YOUR OBJECTIVE = Search string "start": state how many lines in the material below contain it, and nothing else.

INFORMATION PROVIDED =
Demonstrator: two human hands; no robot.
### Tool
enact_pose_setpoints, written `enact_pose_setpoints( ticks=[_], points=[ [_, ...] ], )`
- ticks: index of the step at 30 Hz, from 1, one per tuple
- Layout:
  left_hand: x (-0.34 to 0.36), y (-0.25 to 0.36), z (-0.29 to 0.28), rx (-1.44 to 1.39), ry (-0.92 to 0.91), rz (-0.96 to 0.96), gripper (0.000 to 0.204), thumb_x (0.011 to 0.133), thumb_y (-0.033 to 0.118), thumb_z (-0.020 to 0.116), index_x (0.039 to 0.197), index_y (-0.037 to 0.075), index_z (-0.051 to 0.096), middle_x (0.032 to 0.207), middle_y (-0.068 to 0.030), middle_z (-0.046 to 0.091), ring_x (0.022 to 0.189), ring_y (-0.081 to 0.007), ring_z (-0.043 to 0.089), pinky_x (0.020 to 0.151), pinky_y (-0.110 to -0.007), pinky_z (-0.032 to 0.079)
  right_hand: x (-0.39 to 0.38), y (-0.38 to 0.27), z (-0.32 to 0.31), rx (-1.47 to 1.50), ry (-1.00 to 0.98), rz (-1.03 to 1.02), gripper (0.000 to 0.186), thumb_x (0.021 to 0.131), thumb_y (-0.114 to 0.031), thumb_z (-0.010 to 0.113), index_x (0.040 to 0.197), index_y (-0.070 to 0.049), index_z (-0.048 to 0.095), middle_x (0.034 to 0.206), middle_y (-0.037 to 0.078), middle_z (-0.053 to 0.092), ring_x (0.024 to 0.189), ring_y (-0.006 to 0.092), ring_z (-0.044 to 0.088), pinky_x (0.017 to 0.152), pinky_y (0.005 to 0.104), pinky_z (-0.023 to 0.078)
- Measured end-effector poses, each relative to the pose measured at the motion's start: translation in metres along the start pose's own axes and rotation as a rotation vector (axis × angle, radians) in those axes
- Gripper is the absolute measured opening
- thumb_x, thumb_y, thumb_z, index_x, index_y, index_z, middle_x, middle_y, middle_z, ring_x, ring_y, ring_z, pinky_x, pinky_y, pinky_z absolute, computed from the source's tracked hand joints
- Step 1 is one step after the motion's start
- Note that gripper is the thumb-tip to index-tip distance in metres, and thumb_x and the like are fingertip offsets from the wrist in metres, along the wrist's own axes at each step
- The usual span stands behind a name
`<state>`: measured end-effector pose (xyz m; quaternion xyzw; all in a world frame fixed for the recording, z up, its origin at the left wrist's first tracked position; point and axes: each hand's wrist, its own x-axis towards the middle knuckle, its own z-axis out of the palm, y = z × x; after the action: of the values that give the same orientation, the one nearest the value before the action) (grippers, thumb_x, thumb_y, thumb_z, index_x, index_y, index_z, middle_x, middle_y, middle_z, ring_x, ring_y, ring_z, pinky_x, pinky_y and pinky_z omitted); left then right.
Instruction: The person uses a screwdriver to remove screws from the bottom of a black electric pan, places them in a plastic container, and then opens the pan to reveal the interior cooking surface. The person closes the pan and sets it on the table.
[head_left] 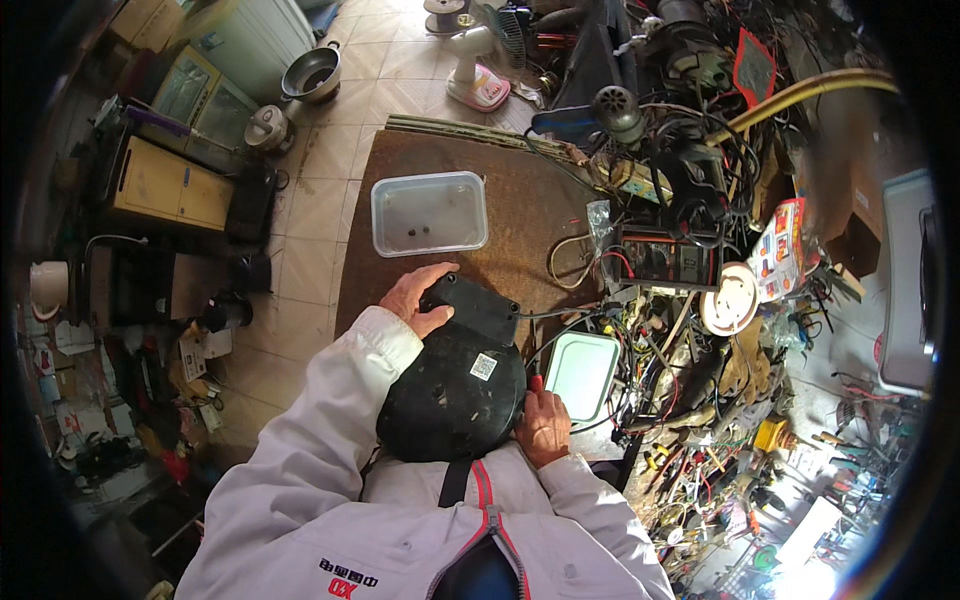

RESPONSE TO THIS EXERCISE = 2